I've researched PLB on and off over the past few years but never pulled the trigger on one. I do periodically go fishing/overnight backpacking alone, which does cause my wife to worry. She either just deals with it (not good), relies on Google Latitude to know my whereabouts (better for general location, as I put the phone in airplane mode when hardcore fishing, and I like to fish in areas that don't have cell service, AND Google is discontinuing this service August 9), or I take someone with me.
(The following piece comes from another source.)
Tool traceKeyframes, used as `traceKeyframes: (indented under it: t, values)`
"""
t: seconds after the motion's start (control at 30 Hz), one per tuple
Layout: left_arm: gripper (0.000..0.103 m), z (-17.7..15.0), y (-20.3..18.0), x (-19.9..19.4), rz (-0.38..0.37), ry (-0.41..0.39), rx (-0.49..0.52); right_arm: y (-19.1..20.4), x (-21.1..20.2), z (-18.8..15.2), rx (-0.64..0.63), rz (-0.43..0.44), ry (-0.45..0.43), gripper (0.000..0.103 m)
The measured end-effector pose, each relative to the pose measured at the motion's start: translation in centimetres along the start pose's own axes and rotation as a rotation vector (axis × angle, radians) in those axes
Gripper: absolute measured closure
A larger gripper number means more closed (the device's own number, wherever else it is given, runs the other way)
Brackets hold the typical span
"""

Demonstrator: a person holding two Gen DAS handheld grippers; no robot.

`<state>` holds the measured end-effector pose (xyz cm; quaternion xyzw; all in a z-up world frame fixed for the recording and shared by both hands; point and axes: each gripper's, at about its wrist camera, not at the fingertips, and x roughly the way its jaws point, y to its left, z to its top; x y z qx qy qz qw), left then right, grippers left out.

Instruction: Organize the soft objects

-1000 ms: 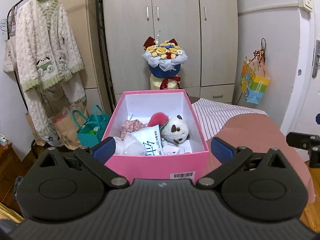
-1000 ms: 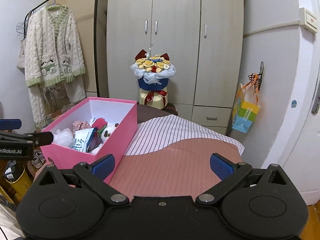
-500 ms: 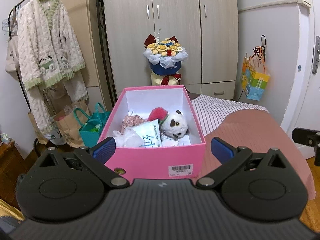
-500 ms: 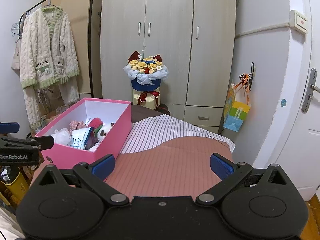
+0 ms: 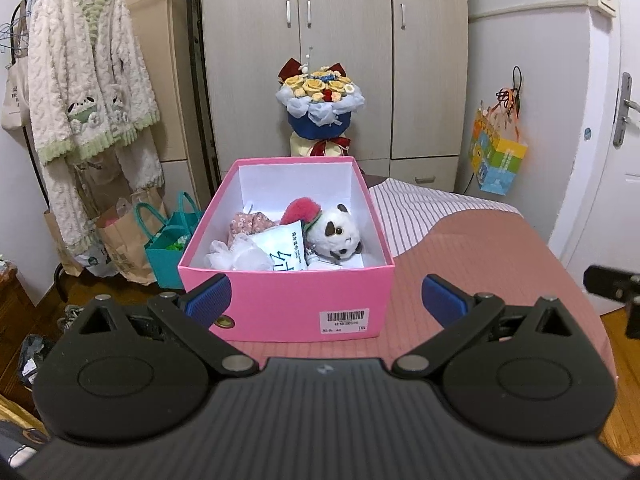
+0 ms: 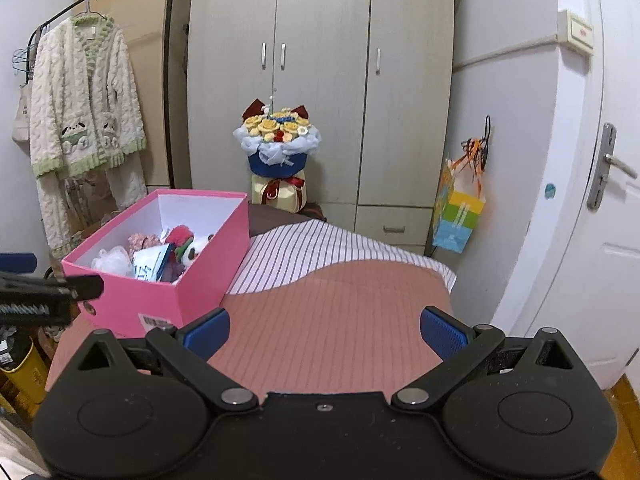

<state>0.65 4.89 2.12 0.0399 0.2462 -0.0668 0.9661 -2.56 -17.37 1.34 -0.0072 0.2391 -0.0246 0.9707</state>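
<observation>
A pink box (image 5: 280, 300) stands on the pink-covered surface and holds several soft things: a white panda plush (image 5: 336, 232), a red fuzzy toy (image 5: 300, 210), a white packet with blue writing (image 5: 282, 248), a floral cloth (image 5: 250, 222) and a white puff (image 5: 236, 256). The box also shows at the left of the right wrist view (image 6: 200, 256). My left gripper (image 5: 326, 300) is open and empty, just in front of the box. My right gripper (image 6: 324, 332) is open and empty over the striped cover, to the right of the box.
A flower bouquet (image 5: 320, 100) stands behind the box before the wardrobe (image 5: 332, 40). A knitted cardigan (image 5: 88, 80) hangs on a rack at left, with paper and teal bags (image 5: 168, 236) below. A colourful bag (image 6: 460, 216) hangs by the white door (image 6: 600, 200).
Both grippers have drawn back and risen a little from the box, so it looks smaller and more of its front shows. The box's contents have not moved.
</observation>
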Motion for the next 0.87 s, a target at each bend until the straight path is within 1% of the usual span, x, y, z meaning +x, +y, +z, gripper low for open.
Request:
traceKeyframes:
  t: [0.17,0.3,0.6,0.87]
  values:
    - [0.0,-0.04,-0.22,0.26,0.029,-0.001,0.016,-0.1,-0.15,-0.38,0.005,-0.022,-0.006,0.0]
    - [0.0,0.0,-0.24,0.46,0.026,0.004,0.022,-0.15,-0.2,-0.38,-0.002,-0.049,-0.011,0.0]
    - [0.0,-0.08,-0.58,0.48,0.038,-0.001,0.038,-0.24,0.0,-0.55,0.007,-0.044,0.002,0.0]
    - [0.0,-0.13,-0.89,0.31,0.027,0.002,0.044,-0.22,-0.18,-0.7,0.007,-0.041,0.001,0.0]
As I get older (and wiser?), for her peace of mind and for my own safety, and knowing that the risk of physical injury goes up with my age, most likely, I'll probably pull the trigger on a PLB. Or just downgrade to day-trips.

Posted on: 2013/7/12 11:20

Re: PLBs for Fishing Alone

2006/9/13 10:18
From LV
Posts: 631

FiveWeight wrote:
All valid contingencies for safety in the wilds but, how in the world did Daniel Boone ever make it from here to Kentucky or any of us ever survive without seatbelts, etc. Yes I know that it's called progress but these are things never even crossed ones mind back even 30 years ago. Yep, do what you need to do to feel safe out there but lets try not to turn what is supposed to be a natural day of fishing into a science project.

It's called Dead Reckoning, with the emphasis on dead. Meaning of course if you depended on dead reckoning in those days, there was a good chance of ending up dead. DB was wounded a couple of time fighting Native Americans, his son was killed in a battle with some and there, were plenty of others who died in the wilderness from all kinds of causes, not related to Native Americans, so I'm not blaming them per say. Probably falls are the greatest cause of injuries in the back country.
Using dead reckoning lewis and Clark went to the west coast and back, and calculated the miles to the coast to within 40 miles of how far they traveled using the technology of the time. A remarkable feat, and only lost none member of their party, due to appendicitis.

Posted on: 2013/7/12 23:12

Re: PLBs for Fishing Alone

2013/6/14 8:09
From tully
Posts: 0
I tell my wife where I am headed. roughly.
I remembered when I heard the first cell on the creek. and the shop ownr attached to it. it freaked me out. I leave my cell in the car. I don't want to be bothered while I fish

Posted on: 2013/7/13 11:37

Re: PLBs for Fishing Alone

2008/6/25 12:40
From Chester County
Posts: 7
Garmin's SPOT is a great year-round solution. It's fun to have your buddies check your progress in real time.

A short term solution is a rental sat phone. Last time I got one from from Globalcom for about $4 a day + $1.89 a minute. You learn how to talk fast. They have since come out with a satellite text device that I hear is cheaper.